Kayaköy (Turkish: rock village) is situated in the area of a small town which was until 1922/23 mainly inhabited by ethnic Greeks. The largest part of the village, which is situated about eight kilometres south of Fethiye in a rocky mountain valley, is now a ghost town.


The history of the village of Kayaköy is said to date back to 3000 BC. First traces of settlement can be dated to this time. In the immediate vicinity of the village sarcophagi and rock tombs from the 4th century BC have been found.



In ancient times the city of Karmylessos or Karmlassos was founded here, which was still considered a good port around 1100. This was probably the Gemiler Bay below.
The town, which was repopulated during the last period of the Ottoman Empire, experienced a brief boom when an earthquake in 1856 and a fire in 1885 largely destroyed neighbouring Fethiye.

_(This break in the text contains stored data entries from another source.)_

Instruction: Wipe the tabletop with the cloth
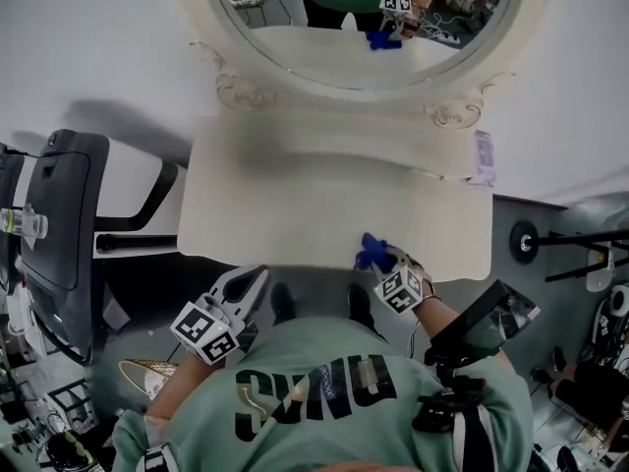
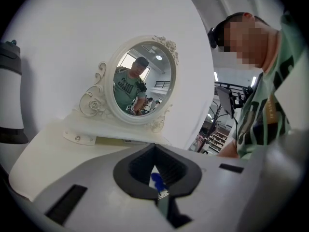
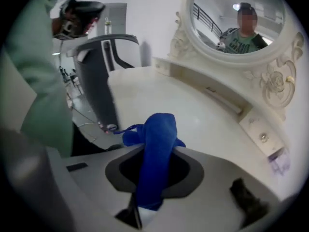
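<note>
Blue cloth (image 3: 155,149) clamped in fingers of right gripper (image 1: 381,262), left gripper (image 1: 254,281) closed, empty; might slip out mid-wipe across desk (image 1: 295,205).

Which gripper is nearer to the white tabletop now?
Right. The right gripper holds the blue cloth at the tabletop's front edge; the left gripper hangs short of it.

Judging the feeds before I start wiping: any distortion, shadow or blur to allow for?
Head view: a soft shadow darkens the cream tabletop below the oval white-framed mirror. Left gripper view: strong fisheye bending, black vignetted corners. Right gripper view: the blue cloth is sharp, the picture's edge smeared and dark.
</note>
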The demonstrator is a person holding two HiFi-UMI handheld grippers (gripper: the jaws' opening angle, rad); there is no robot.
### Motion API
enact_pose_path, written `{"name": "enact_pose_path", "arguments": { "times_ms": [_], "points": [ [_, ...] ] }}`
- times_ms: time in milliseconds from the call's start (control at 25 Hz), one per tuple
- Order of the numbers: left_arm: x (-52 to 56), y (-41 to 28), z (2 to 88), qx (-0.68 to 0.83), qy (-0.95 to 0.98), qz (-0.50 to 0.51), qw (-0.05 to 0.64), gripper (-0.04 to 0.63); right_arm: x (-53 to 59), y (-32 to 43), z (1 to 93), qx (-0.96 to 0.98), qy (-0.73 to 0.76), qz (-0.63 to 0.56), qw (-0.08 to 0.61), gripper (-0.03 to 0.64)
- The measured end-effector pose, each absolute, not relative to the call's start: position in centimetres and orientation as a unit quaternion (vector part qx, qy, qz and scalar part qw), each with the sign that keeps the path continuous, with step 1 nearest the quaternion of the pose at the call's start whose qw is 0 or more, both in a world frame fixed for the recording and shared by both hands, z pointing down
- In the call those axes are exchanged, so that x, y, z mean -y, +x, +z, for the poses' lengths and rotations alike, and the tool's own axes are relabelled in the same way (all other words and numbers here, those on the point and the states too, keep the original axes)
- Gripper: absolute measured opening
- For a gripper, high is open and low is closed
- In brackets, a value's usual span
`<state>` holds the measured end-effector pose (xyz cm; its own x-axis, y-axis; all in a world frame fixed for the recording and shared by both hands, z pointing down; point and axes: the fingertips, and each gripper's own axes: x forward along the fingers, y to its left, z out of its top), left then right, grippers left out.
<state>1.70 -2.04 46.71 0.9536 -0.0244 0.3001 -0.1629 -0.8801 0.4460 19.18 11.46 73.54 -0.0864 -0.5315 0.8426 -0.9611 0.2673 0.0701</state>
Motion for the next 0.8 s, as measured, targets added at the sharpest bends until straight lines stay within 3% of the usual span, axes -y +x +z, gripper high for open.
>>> {"name": "enact_pose_path", "arguments": {
  "times_ms": [160,320,440,560,680,800],
  "points": [
    [1.3,2.9,46.7,0.035,0.959,0.144,0.242,-0.003,-14.9,16.7,73.8,0.714,0.519,0.287,0.372,0.083],
    [1.1,3.6,46.7,0.03,0.959,0.147,0.238,-0.003,-8.8,29.2,71.7,0.64,0.653,0.267,0.305,0.084],
    [0.7,3.7,46.9,0.032,0.958,0.157,0.236,-0.003,-5.1,39.2,72.1,0.562,0.705,0.25,0.353,0.084],
    [0.2,3.7,47.0,0.033,0.958,0.163,0.233,-0.003,-4.6,43.5,73.8,0.523,0.711,0.259,0.391,0.086],
    [0.5,3.6,47.3,0.038,0.958,0.165,0.233,-0.003,-4.6,41.9,73.9,0.543,0.692,0.258,0.398,0.084],
    [0.6,4.3,47.5,0.034,0.957,0.161,0.237,-0.003,-8.7,33.3,73.8,0.624,0.613,0.259,0.41,0.083]
  ]
}}
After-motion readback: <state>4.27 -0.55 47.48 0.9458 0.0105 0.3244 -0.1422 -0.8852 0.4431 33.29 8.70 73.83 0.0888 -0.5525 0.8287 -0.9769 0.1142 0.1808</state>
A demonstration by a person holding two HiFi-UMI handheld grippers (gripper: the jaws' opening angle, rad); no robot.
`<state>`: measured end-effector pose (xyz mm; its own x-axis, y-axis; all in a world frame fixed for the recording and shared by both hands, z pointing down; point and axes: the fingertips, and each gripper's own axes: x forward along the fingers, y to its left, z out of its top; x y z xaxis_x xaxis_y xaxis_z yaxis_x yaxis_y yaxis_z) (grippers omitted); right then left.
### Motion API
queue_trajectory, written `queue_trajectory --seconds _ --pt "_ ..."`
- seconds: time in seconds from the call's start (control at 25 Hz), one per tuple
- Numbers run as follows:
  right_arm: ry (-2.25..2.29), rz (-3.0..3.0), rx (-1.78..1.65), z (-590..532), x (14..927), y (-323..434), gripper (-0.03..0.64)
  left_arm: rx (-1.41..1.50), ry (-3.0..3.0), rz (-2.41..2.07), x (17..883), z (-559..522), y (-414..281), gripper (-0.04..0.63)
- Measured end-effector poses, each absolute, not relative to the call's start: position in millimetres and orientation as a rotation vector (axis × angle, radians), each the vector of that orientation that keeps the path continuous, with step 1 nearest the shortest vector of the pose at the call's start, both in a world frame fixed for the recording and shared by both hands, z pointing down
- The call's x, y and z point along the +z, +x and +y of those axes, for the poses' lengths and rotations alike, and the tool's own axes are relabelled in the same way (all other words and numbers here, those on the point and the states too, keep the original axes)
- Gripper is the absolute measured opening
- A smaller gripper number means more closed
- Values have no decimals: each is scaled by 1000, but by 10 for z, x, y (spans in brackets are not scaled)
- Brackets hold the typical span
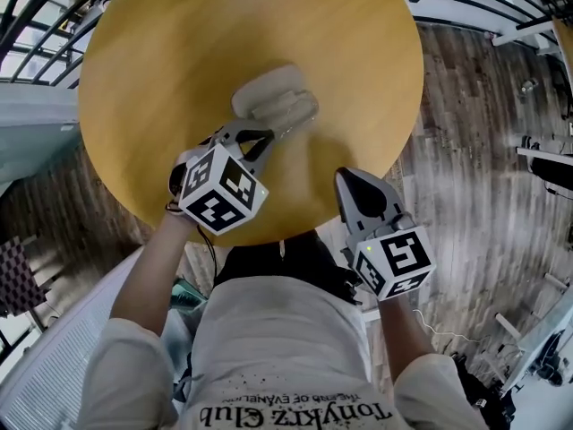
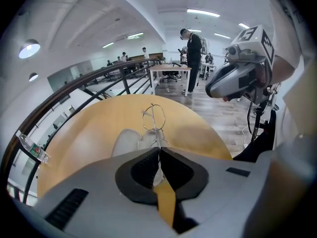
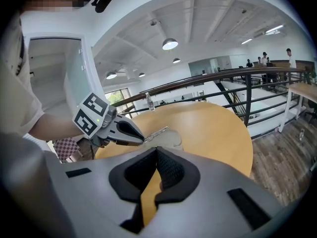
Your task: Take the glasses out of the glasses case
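Thin wire-framed glasses (image 2: 153, 117) stick out forward from my left gripper (image 2: 158, 150), which is shut on one end of them. They hang just above the open pale grey glasses case (image 2: 128, 142) on the round yellow table (image 2: 89, 128). In the head view the left gripper (image 1: 269, 138) sits at the near edge of the case (image 1: 273, 99). My right gripper (image 1: 346, 177) hovers over the table's near right edge, shut and empty. From the right gripper view, the left gripper (image 3: 139, 139) holds the glasses (image 3: 156, 132) over the case (image 3: 170, 141).
The table (image 1: 134, 79) stands beside a dark railing (image 3: 223, 76) with wooden floor (image 1: 466, 133) to the right. A bottle (image 3: 147, 101) stands at the table's far edge. People and desks are far off in the left gripper view.
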<state>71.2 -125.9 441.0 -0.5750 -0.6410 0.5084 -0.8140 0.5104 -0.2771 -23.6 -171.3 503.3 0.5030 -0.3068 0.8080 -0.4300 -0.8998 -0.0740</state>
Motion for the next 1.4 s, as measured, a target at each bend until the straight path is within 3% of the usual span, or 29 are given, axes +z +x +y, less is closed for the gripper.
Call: queue_trajectory --seconds 1.4 --pt "1117 -2541 458 -687 3455 376 25 638 2592 -1107 3554 -614 -545 35"
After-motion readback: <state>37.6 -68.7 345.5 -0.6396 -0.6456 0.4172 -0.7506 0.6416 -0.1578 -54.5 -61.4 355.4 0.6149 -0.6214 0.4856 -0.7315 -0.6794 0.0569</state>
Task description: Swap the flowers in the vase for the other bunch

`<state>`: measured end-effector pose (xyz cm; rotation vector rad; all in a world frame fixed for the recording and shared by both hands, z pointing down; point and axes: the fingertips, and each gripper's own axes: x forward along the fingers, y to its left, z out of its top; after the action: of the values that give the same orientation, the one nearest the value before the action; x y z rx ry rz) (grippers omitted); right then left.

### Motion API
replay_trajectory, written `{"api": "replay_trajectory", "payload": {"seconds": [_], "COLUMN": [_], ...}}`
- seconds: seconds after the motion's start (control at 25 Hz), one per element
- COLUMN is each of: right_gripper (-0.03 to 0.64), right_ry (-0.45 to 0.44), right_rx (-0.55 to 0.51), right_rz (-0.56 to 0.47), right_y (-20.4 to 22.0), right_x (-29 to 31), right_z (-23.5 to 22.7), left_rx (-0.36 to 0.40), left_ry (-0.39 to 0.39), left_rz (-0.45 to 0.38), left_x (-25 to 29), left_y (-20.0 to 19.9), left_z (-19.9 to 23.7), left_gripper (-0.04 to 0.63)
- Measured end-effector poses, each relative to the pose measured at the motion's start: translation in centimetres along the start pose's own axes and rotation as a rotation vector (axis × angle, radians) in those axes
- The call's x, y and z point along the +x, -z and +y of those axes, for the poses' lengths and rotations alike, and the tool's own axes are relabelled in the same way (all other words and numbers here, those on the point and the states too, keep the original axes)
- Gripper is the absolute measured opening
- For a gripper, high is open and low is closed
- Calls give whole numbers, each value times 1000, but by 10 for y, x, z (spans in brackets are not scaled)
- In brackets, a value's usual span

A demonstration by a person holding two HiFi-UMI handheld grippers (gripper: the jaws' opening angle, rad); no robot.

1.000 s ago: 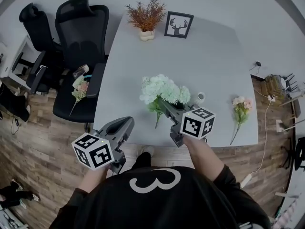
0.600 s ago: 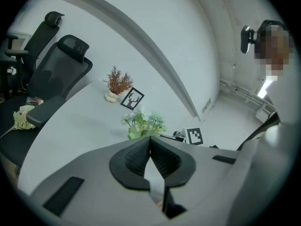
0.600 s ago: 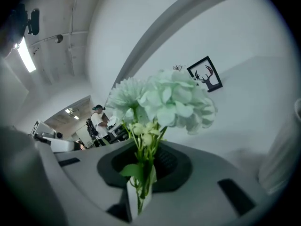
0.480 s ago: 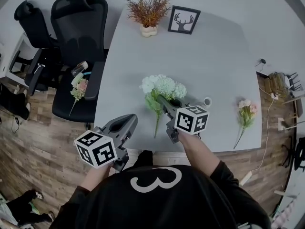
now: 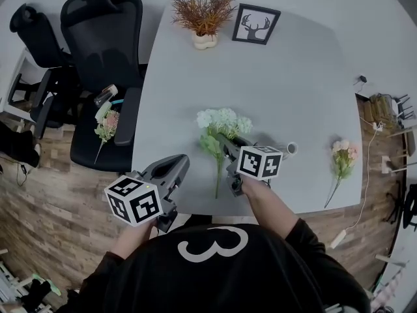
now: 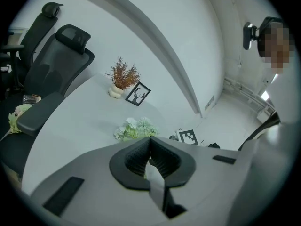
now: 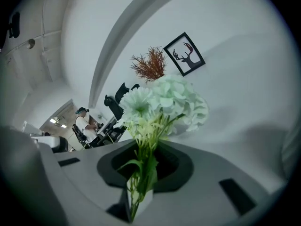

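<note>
The only figure that can be read is a large white number "3" (image 5: 212, 246), printed on the person's black shirt (image 5: 195, 289). The left gripper (image 5: 181, 162) and the right gripper (image 5: 223, 140) each carry a white cube (image 5: 133, 201) (image 5: 260, 162) with black square code markers. These markers show patterns only, no letters.

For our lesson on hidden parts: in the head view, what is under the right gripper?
The white-green bunch: its blooms show past the right gripper, and a stem trails beside it over the grey table. Where the jaws pinch the stems is covered there.
</note>
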<state>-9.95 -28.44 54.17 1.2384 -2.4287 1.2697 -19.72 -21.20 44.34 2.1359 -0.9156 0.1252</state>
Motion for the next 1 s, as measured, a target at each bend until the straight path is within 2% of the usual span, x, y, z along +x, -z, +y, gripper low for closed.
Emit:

The former Greek inhabitants of Kayaköy (Greek: Levissi) were expelled in 1923 in fulfilment of the Treaty of Lausanne. Since then, the abandoned houses have been left to gradual decay. Over time, the roofs were damaged by the effects of nature and collapsed. Only the churches have survived somewhat better. Some frescoes are almost intact.


Tourists from all over the world brought new life to the ruins. The inevitable sales and kebap stands can now also be found here.


Today the most important economic factor of the village is tourism, and organic farming is also practised. As everywhere in Turkey, the residents search and find their market niche. As grotesque as a camel ride through the plain may seem to some holidaymakers, disabled people are grateful for the offer to explore the ruins on a Eşek (donkey).


Climbing up the mountain above the village, one has a view of the sea and the "Cold Water Bay". In south-east direction, at a distance of 3 km as the crow flies, there is the world-famous lagoon of Ölüdeniz with its dream beach.


On the way to Gemiler Bay, which is believed to be the port of ancient Karmlassos, there is a magnificent view of the bay and the island of Gemiler, where there are extensive Byzantine church buildings. Three church buildings from the 5th and 6th century A.D., a large basilica from the 7th century A.D. and an approx. 160 m long, partly covered cloister (corridor) between two churches are worth mentioning.